The word problem for the mapping class group in quasi-linear time
Mark C. Bell, Saul Schleimer
TL;DR
This work resolves the word problem for the mapping class group of a compact surface in time $O(n\log^3(n))$, by reducing the general case to a fixed topological setup and then employing a divide-and-conquer pipeline inspired by Dynnikov and half-GCD ideas. Central to the method are $\Delta$-coordinates derived from a pants-based cuff/dual/double-dual system, Dynnikov-type matrices, and a suite of combinatorial moves on tight pairs of train tracks that reduce complexity while preserving intersection data.
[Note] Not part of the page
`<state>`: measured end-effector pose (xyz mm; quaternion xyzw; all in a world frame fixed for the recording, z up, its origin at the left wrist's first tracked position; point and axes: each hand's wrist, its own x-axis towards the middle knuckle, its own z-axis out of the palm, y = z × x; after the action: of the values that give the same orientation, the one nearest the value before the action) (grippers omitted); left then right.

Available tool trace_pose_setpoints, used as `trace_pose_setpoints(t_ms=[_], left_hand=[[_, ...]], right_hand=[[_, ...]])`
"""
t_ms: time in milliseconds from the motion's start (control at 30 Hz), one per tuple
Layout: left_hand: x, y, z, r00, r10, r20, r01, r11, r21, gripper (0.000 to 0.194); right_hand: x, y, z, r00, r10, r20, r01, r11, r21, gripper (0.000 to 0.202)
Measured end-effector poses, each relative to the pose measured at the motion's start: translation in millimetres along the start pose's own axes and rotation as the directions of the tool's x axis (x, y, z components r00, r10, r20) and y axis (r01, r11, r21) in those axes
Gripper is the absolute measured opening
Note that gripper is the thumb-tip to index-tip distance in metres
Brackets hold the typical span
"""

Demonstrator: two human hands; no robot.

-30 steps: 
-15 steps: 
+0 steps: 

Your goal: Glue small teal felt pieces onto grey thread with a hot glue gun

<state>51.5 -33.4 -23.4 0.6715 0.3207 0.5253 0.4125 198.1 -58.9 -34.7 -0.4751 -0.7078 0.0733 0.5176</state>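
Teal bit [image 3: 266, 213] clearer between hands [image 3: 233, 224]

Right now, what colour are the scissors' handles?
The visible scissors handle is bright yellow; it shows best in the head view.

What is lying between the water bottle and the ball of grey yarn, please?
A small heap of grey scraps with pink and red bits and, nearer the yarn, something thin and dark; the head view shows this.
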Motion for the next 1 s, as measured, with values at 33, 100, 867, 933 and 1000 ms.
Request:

A coarse, interval-based refinement (interval-weighted train tracks) enables quasi-linear time execution of move sequences, yielding subroutines for fast intersection, curve shortening, and a fast word-parsing pipeline, all with explicit $O()$ bounds and dependence on $|\chi(S)|$. The results extend to corollaries about braid groups, finite-order detection, and related decision problems, representing a significant improvement over prior quadratic-time algorithms and advancing practical computation in the mapping class group. The work highlights a robust interaction between topological decompositions, combinatorial train-track dynamics, and fast integer arithmetic to achieve near-linear complexity.
Abstract
We give an $O(n \log^3(n))$-time algorithm for the word problem in the mapping class group of a compact surface.